It's a family secret --between my sister and I, actually -- that I love deep house music. Or chillout. Or nu jazz. Or--well, I don't really know what the hell to call it. But I know what I like when I hear it. I like this:
A Forest from Ping Trace on Vimeo.
Deep house is my go-to background music. It's perfect for running and
creating spreadsheet formulas or Powerpoint notes (or deploying any
friggin Office product, really). As atmosphere rather than focus, the
sounds flows through part of my mind not occupied with-making-feet-go or
dropping in a text box. I learn about it by listening to the internet
radio stations -- and not that Live365 crap. I take time to find
commercial-free goodness. I support indie! (...thanks to corporate
behemoth Apple and its iTunes radio capability.) These stations aren't
hard to find; today, faced with a big cut-and-paste job at work, I
located Chilltrax.
Sometimes, a familiar strain will emerge from clicky beats and hushed vocals. That's what happened in this case. I heard her voice sing "I hear her voice...into the trees..." and realized what it was:
Not long ago, during a visit at my sister's, our dad got a listen to our chillout music. He was all, "Oh yeah, I was listening to this twenty years ago, when the instrumental station would play 'future music' on Sunday nights." Now I grew up in a house where, despite the Stevie and Isaac Hayes and Simon and Garfunkel and Miles Davis in Dad's record cabinet, we listened to "Beautiful Music" during dinnertime. There was an actual radio station that played what I guess is Muzak and it was called The Beautiful Music station. We're talking "Three Coins in the Fountain" and a mystifying instrumental version of "Take It to the Limit" while we ate pot roast and beans and squash from the garden. Gradually, as the format shifted from the soothing sounds of yesteryear to the splashy, new (but equally relaxing) Smooth Jazz format, dad's stereo with the big silver dial stayed on the same place on the radio dial.

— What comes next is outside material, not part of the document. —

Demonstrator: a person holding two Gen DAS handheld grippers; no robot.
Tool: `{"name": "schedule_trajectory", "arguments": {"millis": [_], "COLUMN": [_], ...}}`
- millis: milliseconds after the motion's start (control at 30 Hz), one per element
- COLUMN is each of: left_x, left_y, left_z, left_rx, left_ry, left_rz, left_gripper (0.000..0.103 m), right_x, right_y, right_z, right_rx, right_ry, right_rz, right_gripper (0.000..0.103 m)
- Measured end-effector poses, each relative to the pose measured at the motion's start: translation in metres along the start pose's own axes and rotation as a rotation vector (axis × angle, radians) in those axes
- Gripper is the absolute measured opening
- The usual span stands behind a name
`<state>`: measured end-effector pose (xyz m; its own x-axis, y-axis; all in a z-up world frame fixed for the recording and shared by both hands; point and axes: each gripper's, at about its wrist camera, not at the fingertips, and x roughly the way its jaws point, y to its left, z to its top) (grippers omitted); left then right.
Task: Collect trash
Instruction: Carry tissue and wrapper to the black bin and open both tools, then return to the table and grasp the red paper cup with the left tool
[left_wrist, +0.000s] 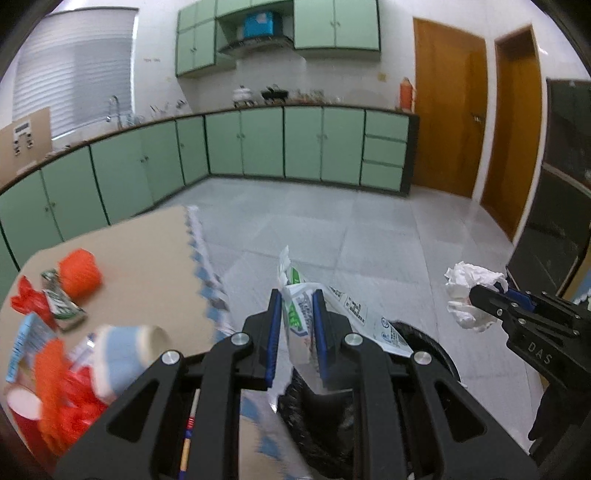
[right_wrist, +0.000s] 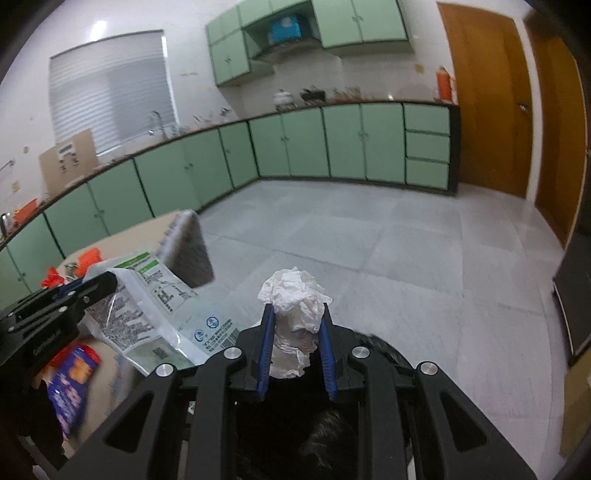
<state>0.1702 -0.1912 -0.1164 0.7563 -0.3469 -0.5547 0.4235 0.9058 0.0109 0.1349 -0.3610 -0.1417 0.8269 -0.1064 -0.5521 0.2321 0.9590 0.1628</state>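
Left claw (left_wrist: 297, 310) pinches a wrapper (left_wrist: 295, 314); right claw (right_wrist: 297, 325), at its 3 o'clock, pinches a tissue (right_wrist: 291, 295). Both hang over the black bin (left_wrist: 424, 343), likely for dropping; more trash sits on the worktop (left_wrist: 147, 251) at 9 o'clock.

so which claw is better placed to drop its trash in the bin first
Right, probably. The right claw holds the crumpled tissue above the black bin; the left claw's plastic wrapper hangs over the rim.
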Motion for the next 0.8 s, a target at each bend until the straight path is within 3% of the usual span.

Maybe Deep House is the Easy Listening (now Smooth Jazz) of today. Maybe I am taking to it in middle-ish age as my father in his middle years turned from the relentless sax squawks of real jazz and plaintive harmonies of 70s folk to the soothing swirls of Kenny G. Maybe that's why I don't really share with anyone (besides my sister) about how much I like it, and like it irony-free. Maybe I don't share my interest with anyone because, really, no one else I know likes Micatone and Kaskade and St. Germain. (Do they?)
Does it square with everything else I listen to? Not much. This music is occasional and functional, both for me and inherently. It is made to play over VIP martini-shaking at on the Vegas strip and for, I don't know, people to hear as they come down from whatever hallucinogenics they take in Ibiza these days. It lacks the sublime artistry and transportability of music that I am passionate about. It's not what I wear on my sleeve, yet it's not a guilty pleasure. It says something about who I am, the (ha) depth of who I am, but it's not me.
Deep House doesn't move me. It creates context.
I guess Dad is right in that it's shut-off-your-brain music. It doesn't require me to do anything besides like how it feels to be surrounded by it. Context.
Speaking of context: I discovered in writing this that everything discussed here can be an article in academic journal, complete with French Structuralist references (Lefebvre, for those keeping track).
This is germane if only for this reason: this random article (apparently up for a patent?) reinforces how culture today is ultra-fractured. If a guy can extract meaning from the intersection of Coen brothers films, and classic rock can be played by session instrumentalists, then Ping Trace can cover "A Forest," I can like Wild Flag and Ping Trace. Can't I?